• _AIM OF THE EXERCISE_
Count the lines below containing "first". Number only.

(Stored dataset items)
▼▼▼
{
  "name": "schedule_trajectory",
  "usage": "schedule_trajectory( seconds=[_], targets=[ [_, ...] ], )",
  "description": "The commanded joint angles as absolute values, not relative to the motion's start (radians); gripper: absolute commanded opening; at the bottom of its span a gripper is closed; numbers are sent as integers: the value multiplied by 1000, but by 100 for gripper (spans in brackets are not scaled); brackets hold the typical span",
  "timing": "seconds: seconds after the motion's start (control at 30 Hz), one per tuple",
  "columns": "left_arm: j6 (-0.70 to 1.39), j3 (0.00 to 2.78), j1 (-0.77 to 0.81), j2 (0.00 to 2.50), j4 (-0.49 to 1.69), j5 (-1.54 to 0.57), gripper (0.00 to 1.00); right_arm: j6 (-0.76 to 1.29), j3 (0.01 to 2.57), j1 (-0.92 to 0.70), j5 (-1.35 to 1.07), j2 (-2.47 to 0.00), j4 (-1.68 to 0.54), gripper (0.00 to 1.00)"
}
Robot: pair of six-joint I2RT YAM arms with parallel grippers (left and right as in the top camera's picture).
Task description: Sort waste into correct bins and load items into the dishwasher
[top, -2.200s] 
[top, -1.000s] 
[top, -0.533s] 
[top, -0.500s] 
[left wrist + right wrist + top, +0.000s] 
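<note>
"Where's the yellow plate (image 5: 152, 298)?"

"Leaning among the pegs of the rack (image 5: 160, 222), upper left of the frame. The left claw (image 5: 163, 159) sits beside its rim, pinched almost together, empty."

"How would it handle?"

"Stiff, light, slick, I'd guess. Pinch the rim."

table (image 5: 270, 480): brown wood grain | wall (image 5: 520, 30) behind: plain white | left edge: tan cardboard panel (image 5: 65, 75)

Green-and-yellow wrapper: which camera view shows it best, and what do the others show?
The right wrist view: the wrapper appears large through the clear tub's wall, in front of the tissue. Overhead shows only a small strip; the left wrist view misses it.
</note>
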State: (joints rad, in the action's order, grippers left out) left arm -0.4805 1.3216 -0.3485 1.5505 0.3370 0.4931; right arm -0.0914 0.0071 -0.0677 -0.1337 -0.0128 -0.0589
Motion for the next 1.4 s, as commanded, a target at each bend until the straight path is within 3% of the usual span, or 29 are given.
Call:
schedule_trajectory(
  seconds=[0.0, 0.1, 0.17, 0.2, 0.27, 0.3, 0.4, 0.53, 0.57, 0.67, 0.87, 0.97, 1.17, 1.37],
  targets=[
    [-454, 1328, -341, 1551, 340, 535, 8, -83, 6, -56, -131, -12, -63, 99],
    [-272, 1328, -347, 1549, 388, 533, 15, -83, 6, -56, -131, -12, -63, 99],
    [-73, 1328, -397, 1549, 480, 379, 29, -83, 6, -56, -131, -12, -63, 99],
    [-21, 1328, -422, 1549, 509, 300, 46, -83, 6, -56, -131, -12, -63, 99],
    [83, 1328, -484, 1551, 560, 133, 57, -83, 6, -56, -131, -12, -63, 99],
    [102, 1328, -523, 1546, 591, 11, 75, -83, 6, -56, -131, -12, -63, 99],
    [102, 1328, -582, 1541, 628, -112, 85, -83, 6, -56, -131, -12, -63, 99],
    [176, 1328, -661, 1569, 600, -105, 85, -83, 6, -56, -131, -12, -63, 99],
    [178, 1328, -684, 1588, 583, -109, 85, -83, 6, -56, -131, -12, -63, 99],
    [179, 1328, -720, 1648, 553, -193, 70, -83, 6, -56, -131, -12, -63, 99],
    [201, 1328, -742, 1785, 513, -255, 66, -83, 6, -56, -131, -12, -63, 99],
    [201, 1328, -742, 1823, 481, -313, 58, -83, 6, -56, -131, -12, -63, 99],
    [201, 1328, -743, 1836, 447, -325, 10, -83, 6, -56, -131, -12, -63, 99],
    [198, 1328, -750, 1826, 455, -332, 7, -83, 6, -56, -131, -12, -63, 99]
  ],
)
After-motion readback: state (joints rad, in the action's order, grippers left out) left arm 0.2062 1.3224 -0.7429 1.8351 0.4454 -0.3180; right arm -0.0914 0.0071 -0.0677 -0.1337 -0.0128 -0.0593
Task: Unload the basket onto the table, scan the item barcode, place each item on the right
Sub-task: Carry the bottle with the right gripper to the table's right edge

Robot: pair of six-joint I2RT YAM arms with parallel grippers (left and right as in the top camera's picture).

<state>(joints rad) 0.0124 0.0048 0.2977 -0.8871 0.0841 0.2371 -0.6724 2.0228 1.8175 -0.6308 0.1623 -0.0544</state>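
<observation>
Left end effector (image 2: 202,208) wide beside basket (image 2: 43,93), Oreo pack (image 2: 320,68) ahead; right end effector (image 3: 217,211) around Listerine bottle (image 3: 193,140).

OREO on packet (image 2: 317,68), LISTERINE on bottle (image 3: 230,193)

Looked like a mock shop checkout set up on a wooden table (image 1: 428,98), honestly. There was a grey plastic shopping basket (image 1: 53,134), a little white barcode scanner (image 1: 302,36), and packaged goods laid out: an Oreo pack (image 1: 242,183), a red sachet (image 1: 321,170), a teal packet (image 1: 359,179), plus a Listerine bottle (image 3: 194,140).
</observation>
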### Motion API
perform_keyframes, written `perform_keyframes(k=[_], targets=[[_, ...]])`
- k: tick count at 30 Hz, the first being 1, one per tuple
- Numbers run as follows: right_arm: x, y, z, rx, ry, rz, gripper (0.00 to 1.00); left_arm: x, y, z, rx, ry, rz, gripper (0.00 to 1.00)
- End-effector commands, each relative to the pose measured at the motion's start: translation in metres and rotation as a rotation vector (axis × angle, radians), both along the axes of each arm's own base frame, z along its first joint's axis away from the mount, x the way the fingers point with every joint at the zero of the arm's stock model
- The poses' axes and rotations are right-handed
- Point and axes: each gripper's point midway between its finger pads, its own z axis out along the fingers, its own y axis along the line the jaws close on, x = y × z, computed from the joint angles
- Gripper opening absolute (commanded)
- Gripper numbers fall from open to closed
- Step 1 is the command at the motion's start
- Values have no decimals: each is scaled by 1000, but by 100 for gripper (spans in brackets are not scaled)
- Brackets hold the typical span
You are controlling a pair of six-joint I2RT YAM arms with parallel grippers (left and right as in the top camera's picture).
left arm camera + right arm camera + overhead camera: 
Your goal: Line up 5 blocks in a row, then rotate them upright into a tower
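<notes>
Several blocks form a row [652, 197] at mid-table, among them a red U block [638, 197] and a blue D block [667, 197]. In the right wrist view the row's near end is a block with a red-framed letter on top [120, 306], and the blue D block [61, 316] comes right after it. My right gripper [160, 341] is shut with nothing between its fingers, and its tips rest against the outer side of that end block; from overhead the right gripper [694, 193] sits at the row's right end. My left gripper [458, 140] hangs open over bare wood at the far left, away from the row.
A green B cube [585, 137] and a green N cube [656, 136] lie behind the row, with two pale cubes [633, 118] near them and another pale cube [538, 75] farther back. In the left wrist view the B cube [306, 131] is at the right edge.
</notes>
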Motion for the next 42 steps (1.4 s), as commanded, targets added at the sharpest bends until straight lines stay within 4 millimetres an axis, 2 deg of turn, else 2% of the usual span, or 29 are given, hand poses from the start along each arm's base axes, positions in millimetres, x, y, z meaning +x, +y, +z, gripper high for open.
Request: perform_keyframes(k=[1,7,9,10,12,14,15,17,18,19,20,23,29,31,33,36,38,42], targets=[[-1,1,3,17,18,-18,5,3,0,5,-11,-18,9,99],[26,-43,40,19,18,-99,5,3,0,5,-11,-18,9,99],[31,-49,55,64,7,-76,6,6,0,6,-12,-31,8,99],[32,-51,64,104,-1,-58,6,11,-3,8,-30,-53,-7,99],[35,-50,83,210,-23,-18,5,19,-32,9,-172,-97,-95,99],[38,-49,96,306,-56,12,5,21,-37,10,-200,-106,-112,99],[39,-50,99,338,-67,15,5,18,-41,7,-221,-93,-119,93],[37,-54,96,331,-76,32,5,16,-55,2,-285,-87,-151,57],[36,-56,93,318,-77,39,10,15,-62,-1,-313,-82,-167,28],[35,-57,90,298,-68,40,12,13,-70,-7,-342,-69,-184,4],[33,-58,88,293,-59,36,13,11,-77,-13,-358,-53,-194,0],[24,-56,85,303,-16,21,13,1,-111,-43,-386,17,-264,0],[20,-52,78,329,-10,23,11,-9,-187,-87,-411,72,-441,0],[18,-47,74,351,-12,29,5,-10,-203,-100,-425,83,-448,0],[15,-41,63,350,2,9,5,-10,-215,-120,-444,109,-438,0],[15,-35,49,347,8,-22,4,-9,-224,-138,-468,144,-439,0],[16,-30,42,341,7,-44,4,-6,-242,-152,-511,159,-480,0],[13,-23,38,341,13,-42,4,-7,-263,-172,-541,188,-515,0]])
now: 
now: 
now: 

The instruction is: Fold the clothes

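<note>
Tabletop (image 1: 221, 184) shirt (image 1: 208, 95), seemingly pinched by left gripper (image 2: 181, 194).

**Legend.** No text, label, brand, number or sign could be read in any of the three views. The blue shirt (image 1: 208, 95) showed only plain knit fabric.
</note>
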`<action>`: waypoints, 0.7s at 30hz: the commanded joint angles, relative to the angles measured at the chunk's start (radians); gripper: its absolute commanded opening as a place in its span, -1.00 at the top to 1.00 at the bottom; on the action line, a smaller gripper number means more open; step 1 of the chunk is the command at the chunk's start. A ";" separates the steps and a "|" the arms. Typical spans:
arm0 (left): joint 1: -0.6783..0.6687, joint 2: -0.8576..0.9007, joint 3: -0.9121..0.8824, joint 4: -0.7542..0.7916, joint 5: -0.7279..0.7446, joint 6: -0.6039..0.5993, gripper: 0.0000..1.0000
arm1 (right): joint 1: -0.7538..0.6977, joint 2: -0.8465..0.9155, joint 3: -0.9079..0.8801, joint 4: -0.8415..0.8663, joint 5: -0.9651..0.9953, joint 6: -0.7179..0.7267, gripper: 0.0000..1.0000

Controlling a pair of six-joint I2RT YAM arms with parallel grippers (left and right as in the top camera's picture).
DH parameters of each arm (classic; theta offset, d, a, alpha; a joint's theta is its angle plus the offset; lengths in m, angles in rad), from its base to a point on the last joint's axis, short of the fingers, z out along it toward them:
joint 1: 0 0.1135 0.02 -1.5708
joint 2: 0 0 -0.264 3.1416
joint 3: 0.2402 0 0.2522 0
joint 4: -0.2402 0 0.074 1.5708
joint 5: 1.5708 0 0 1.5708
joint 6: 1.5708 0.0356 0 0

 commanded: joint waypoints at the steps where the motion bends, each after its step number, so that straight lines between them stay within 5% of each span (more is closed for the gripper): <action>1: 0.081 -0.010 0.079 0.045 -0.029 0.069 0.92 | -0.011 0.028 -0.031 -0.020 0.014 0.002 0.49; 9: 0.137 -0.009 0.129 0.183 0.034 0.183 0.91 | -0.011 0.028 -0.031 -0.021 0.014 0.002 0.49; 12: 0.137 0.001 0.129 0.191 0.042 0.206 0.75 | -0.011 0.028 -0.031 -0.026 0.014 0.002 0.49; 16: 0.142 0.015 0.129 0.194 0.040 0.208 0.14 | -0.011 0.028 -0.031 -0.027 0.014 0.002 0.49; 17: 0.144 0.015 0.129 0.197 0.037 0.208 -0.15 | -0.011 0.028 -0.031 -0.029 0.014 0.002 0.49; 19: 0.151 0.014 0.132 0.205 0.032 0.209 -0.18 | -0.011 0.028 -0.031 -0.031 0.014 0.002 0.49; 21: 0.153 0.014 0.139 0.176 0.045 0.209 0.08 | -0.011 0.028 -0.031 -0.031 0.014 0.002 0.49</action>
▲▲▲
• _TASK OUTPUT_
2